Edgar Cabanas et Eva Illiouz : Happycratie


"Les marchands de bonheur prétendent agir pour notre bien. Nous ne devons ps les écouter, ou nous nous perdrons dans une vaine obsession de nous-mêmes."

Le bonheur se construirait, s’enseignerait et s’apprendrait : telle est l’idée à laquelle la psychologie positive prétend conférer une légitimité scientifique. Il suffirait d’écouter les experts et d'appliquer leurs techniques pour devenir heureux. L’industrie du bonheur, qui brasse des milliards d’euros, affirme ainsi pouvoir façonner les individus en créatures capables de faire obstruction aux sentiments négatifs, de tirer le meilleur parti d’elles-mêmes en contrôlant totalement leurs désirs improductifs et leurs pensées défaitistes.

Mais n'aurions-nous pas affaire ici à une autre ruse destinée à nous convaincre, encore une fois, que la richesse et la pauvreté, le succès et l’échec, la santé et la maladie sont de notre seule responsabilité ? Et si la dite science du bonheur élargissait le champ de la consommation à notre intériorité, faisant des émotions des marchandises comme les autres ?

Edgar Cabanas et Eva Illouz reconstituent ici avec brio les origines de cette nouvelle « science » et explorent les implications d’un phénomène parmi les plus captivants et inquiétants de ce début de siècle.
L'idée principale est bien résumée dans le sous-titre "Comment l'industrie du bonheur à pris le contrôle de nos vies". Les auteurs développent cette idée en présentant les origines de la psychologie positive, le soutient financier inédit qu'a reçu cette discipline, le manque de sérieux scientifique sur lequel elle s'appuie, l'émergence en parallèle d'une économie du bonheur très lucrative.

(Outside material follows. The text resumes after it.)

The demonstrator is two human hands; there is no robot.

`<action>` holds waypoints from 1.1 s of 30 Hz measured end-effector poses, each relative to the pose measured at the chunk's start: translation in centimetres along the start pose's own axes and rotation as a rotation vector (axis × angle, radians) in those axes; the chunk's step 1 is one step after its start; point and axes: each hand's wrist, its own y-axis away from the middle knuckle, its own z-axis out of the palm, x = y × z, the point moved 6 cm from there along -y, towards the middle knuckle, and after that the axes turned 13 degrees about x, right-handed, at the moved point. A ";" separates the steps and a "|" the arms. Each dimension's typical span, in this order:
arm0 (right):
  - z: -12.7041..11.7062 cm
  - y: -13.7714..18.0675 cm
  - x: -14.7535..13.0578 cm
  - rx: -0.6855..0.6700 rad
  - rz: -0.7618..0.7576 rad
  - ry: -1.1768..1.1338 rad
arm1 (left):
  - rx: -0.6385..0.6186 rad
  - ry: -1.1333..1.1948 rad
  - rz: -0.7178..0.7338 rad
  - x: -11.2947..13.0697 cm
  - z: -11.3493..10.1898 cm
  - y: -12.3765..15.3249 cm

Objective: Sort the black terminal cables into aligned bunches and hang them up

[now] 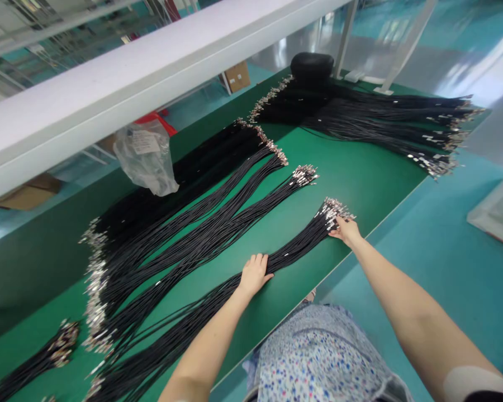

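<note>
Several bundles of thin black cables with metal terminals lie across a green table. My left hand rests flat, fingers stretched out, on the middle of the nearest cable bundle. At that bundle's far end, my right hand has its fingers closed on the silver terminals. Both forearms reach in from the bottom of the view.
More cable bundles fan out to the left, and a large pile lies at the far end beside a black rounded object. A clear plastic bag hangs from a white beam. The table's front edge runs diagonally past my body.
</note>
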 end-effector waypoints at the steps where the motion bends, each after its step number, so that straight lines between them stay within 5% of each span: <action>1: 0.5 -0.1 -0.4 -0.011 0.003 -0.013 | 0.000 -0.010 0.025 -0.2 0.0 -0.2; 7: 1.5 -0.2 -0.8 -0.019 0.024 -0.076 | -0.004 -0.073 0.105 0.2 0.0 -0.1; 12: -0.4 0.2 0.5 0.142 -0.037 -0.085 | -0.028 -0.088 0.061 0.5 -0.6 -0.6; 21: -1.0 -0.7 0.9 0.174 -0.052 0.002 | 0.061 0.045 0.057 8.6 0.4 -11.2; 26: -1.0 -1.1 0.2 -0.019 -0.037 0.185 | 0.040 0.025 0.121 10.4 1.4 -12.3; 30: -5.4 -2.2 -3.9 -0.223 -0.032 0.309 | -0.075 0.027 0.008 10.2 1.1 -12.4; 33: -12.0 -5.7 -10.1 -0.257 -0.148 0.200 | -0.119 0.230 -0.101 9.9 -2.8 -14.4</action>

Ils dénoncent les dérives de cette psychologie qui renforce l'individualisme en rendant chacun responsable de son propre bonheur, dédouanant ainsi les structures collectives (société, gouvernements, entreprises, etc) de toute responsabilité dans l'amelioration des conditions de vie des hommes et femmes qui les composent. Les auteurs rappellent également que les émotions négatives ont participé à faire se révolter les individus qui, ensemble, ont fait avancer certaines causes.
Il me semble que les auteurs ont avant tout voulu alarmer contre une tyrannie qui s'est répandue dans le monde entier ces 15 dernières années via les canaux de l'économie libérale et qui risque de construire une société d'individus isolés , éternellement insatisfaits et culpabilisés.
Il y aurait encore bien d'autres aspects de cet essai à présenter mais comme je le disais, pas simple de résumer toutes les notions abordées dans l'ouvrage. La démonstration est parfois un peu redondante et le ton pas toujours très mesuré envers ceux qui ont permis à cette industrie du bonheur de se développer. Mais Happycratie est une lecture qui donne incontestablement à réfléchir sur les temps que nous vivons et sur les valeurs de nos sociétés.